THE MUSIC: LULLY Jean-Baptiste [Lulli, Giovanni Battista]


  Prélude pour l'Amour (J.Feliz)

  Gavotta e Sarabanda [ Guitar (D.E.Lovell) ]

  Alceste - Ouverture (G.D'Attili).

(www.classicalarchives.com)

 



LULLY Jean-Baptiste [Lulli, Giovanni Battista] (1632-1687)

Born in Florence on 28 November 1632;
died in Paris (France) on 22 March 1687.

He was taken from Florence to Paris in 1646 by Roger de Lorraine, Chevalier de Guise, who placed him in the service of his niece, Mlle de Montpensier. At her court in the Tuileries Lully got to know the best in French music and, despite his patroness's dislike of Mazarin and her involvement in the Fronde, he was no stranger to Italian music either. After the defeat of the Frondists, Mlle de Montpensier was exiled to St. Fargeau. Lully obtained release from her service and on the death of his friend Lazzarini, in 1653, was appointed Louis XIV's compositeur de la musique instrumentale. From 1655 his fame as dancer, comedian and composer grew rapidly, and his disciplined training of the king's 'petite bande' earned him further recognition. In 1661 he was made surintendant de la musique et compositeur de la musique de la chambre and in 1662 maître de la musique de la famille royale. By then he was a naturalized Frenchman, and in July 1662 he married Madeleine, daughter of the composer Michel Lambert.

Lully then collaborated with Molière on a series of comédies-ballets which culminated in Le bourgeois gentilhomme (1670). After that he turned to opera, securing the privilege previously granted to Perrin and forestalling potential rivals with oppressive patents granted by the king. He chose as librettist Philippe Quinault, with whom he succeeded in establishing a new and essentially French type of opera known as tragédie lyrique. Between 1673 and 1686 Lully composed 13 such works, 11 of them with Quinault.

During this time Lully continued to enjoy the king's support, despite Louis' displeasure at his overt homosexual behaviour and the resentment his high-handedness provoked in other musicians. His greatest personal triumph came in 1681 when in an impressive ceremony he was received as secrétaire du Roi. After the king's marriage to Mme de Maintenon in 1683 life at court took on a new sobriety; it was perhaps in response to this that Lully composed much of his religious music. During a performance of his Te Deum in January 1687 he injured his foot with the point of a cane he was using to beat time. Gangrene set in, and within three months he died, leaving a tragédie lyrique, Achille et Polyxène, unfinished.

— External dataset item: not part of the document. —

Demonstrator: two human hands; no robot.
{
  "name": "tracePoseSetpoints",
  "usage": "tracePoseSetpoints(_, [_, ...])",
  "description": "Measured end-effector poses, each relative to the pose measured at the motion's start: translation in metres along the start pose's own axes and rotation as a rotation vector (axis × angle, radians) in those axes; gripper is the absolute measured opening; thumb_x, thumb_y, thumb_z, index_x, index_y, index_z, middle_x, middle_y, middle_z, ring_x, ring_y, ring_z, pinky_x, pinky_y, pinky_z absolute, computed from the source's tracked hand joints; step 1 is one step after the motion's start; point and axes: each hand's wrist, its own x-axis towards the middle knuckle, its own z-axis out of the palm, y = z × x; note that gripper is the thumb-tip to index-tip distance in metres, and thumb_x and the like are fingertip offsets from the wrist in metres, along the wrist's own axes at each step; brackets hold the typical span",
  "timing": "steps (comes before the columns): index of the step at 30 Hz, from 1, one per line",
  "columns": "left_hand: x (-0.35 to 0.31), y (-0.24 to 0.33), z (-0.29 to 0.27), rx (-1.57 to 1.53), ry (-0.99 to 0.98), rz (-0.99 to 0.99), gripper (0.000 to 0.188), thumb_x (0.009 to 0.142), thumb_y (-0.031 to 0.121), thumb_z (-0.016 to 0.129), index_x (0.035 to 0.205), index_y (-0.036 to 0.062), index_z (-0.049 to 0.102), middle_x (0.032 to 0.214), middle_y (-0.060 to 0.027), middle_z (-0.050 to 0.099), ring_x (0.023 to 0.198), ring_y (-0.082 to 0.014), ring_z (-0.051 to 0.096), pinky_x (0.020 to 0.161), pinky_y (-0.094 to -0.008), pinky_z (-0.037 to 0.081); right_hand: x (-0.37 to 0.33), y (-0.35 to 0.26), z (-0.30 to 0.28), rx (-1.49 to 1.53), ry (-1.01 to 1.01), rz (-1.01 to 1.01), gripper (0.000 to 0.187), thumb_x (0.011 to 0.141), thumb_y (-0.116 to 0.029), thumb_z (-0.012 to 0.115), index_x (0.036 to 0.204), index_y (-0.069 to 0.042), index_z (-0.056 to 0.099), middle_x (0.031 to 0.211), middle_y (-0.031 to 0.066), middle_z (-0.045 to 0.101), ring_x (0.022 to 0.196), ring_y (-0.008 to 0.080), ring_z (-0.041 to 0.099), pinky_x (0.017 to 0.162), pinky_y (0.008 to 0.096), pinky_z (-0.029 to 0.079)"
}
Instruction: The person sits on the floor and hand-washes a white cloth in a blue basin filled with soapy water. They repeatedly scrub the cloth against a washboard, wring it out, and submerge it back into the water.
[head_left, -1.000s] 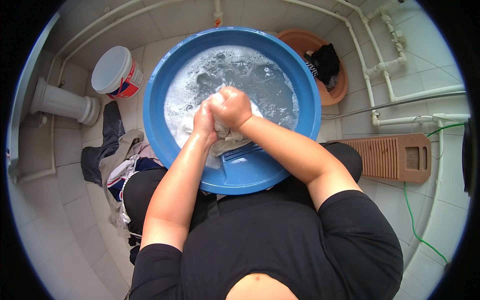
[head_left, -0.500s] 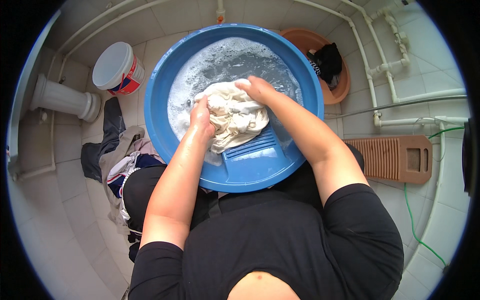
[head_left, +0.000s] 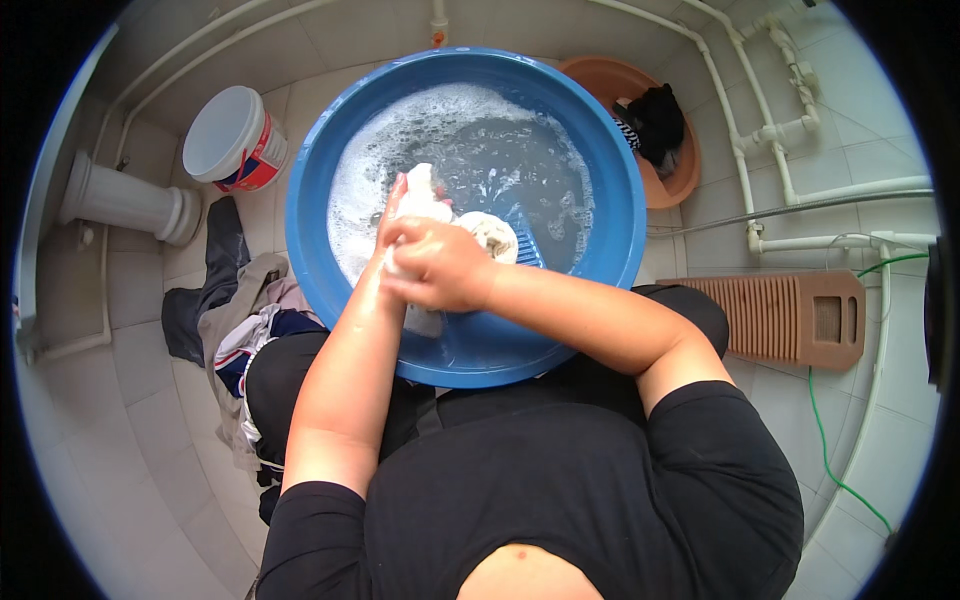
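Note:
A bunched wet white cloth [head_left: 488, 234] lies in the blue tub [head_left: 305, 225], over the ribs of the blue washboard part [head_left: 526, 243] at its near side. My left hand [head_left: 396, 205] grips the cloth's left end, with pinkish fingertips showing on its far side. Crossing over from the right, my right hand [head_left: 440, 264] is closed on the near part of the cloth, close against my left wrist. A bit of white fabric shows between its fingers and that wrist. My right hand hides much of the cloth.
Foamy water [head_left: 520, 165] fills the tub. A white bucket [head_left: 225, 135] stands at the left, near piled clothes [head_left: 240, 300]. An orange basin [head_left: 690, 170] holds dark clothes at the far right. A brown washboard [head_left: 765, 318] lies at the right, near a green cord [head_left: 825, 440].
My right hand has moved left and nearer, from the cloth's far right edge to beside my left wrist. The spread cloth is now gathered leftward, baring more water and foam.

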Motion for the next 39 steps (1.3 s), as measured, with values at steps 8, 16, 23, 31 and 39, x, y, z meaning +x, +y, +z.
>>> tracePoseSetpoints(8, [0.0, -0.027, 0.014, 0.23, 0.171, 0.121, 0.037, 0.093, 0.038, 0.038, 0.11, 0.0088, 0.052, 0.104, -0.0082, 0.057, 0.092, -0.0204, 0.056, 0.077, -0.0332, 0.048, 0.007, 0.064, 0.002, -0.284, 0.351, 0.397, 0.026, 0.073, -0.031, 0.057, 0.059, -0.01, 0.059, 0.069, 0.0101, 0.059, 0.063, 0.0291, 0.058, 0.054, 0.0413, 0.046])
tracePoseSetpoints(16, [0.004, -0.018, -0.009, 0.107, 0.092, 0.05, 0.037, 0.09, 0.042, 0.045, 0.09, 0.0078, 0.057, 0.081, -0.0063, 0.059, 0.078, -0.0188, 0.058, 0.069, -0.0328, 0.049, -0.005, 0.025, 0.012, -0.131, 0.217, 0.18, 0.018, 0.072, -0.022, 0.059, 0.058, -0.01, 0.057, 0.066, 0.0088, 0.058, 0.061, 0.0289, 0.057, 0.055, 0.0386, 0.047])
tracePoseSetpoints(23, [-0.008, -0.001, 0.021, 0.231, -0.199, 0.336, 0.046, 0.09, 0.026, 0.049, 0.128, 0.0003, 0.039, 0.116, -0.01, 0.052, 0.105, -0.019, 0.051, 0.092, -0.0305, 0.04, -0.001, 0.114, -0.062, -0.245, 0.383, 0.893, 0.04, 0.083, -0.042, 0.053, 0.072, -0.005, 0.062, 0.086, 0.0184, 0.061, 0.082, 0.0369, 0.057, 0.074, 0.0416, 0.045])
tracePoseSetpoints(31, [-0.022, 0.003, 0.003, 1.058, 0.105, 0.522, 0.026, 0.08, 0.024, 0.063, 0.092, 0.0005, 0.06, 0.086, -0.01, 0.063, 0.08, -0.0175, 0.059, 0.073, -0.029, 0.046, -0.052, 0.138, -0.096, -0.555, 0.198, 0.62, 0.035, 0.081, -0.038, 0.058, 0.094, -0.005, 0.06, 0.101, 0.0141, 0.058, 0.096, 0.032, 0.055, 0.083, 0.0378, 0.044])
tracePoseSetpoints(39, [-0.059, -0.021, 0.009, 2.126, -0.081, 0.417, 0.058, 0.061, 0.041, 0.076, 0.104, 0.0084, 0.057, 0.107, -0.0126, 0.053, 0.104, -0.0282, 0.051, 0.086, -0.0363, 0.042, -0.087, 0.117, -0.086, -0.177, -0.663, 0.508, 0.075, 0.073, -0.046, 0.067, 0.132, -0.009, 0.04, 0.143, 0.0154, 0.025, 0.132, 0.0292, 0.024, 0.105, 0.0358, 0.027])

At his death Lully was widely regarded as the most representative of French composers. Practically all his music was designed to satisfy the tastes and interests of Louis XIV. The ballets de cour (1653-63) and the comédies-ballets (1663-72) were performed as royal entertainments, the king himself often taking part in the dancing. The tragédies lyriques (1673-86) were kingly operas par excellence, expressing a classical conflict between la gloire and l'amour; Louis himself supplied the subject matter for at least four of them and certainly approved the political sentiments of the prologues. Lully's music was correspondingly elevated, in the stately overtures, the carefully moulded 'récitatif simple' and the statuesque choruses; many of the airs, too, draw as much attention to the galant mores of the court as to the stage action. Finally, the Versailles grand motet, of which the Miserere is an outstanding example, was designed to glorify the King of France as much as the King of Heaven.